Sofie sehnt sich nach Veränderung und erschafft diese in einer Traumwelt. Auch die Single “Asleep” ist so eine Realitätsflucht-Ballade auf „Cult Survivor“, wie Sofie erzählt: "Es geht vor allem darum, dass man sich irgendetwas erhofft oder man eine sehr große Erwartungshaltung hat und dass die oft so unvorstellbar oder unrealistisch ist. Dass es eigentlich am besten ist, man erträumt sich die nur. Und lässt die Realität einfach die Realität sein.“

„Every time I close my eyes / I get to be with you / I know it’s really not that deep / That’s why I rather stay asleep“

Im Träumen ist die Musikerin Sofie so gut, dass sie sich im Schlaf sogar ihre zukünftigen Songs erträumen kann. “Ich bin sehr viel Karaoke singen gegangen und dann irgendwann hatte ich einen Traum: Wir haben ein Duett gesungen im Traum und das Lied war ‚Georgia Waves‘. Ich bin dann aufgestanden und hab das Lied aufgeschrieben und das wurde dann ‚Georgia Waves‘", erzählt sie.
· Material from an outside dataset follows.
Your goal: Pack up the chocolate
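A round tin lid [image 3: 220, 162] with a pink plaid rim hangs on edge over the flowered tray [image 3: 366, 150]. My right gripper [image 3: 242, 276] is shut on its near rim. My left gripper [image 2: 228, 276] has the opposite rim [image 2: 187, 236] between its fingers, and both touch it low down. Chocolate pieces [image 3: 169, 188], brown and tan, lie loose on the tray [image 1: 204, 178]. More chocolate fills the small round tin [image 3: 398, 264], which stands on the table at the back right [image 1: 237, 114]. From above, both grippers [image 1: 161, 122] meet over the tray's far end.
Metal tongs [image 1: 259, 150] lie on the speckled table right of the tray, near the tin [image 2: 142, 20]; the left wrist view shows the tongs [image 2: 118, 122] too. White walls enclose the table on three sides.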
Nimmt auf „Cult Survivor“ vor allem das Keyboard viel instrumentalen Raum ein, überzeugt auf „Georgia Waves“ neben Sofies melancholisch-mehrstimmigem Gesang die E-Gitarre mit einem heulenden Solo.

Literatur zum Träumen

Sofie findet während dem Songwriting im Keller Inspiration in den unterschiedlichsten Büchern. Nicht nur „Homesick For Another World“ beeinflusst die Wahlwienerin, auch eine Hommage an den US-amerikanischen Poeten Paul Guest befindet sich auf dem Album: In „Guest“ rezitiert Sofie in einem schwerelosen Zeitlupen-Sound Verse des Dichters, den sie bewundert.

„I am too old / to learn your name in any other language / I am on road / almost there but not home“

Nicht nur Gedichte fließen in Sofies Songs ein, auch einfache Buchtitel kreieren im Songwriting-Kopf der Künstlerin eine lebhafte Fiktion. Der Track „99 Glimpses“ erinnert vom Titel her an eine Biografie über Prinzessin Margaret, die jüngere Schwester von Queen Elisabeth II. In Sofies Parallelwelt herrscht aber stattdessen „Prince“ Margaret, „in einem fiktiven Land auf einem anderen Planeten“.

Musikalisch klingt Sofies Paralleluniversum nach Pop-Nostalgie mit viel Lo-Fi-Ästhetik. Der unaufgeregte Gesang von Sofie, der einen Hauch von Nico in sich trägt, tut dabei den Rest. „Cult Survivor“ ist damit ein gelungener Soundtrack zum Tagträumen, das übrigens auch ein Hobby von Sofie ist: „Das ist schon verrückt! So was wird dir in der echten, realen Welt nie geboten, was man sich in Träumen vorstellen kann!"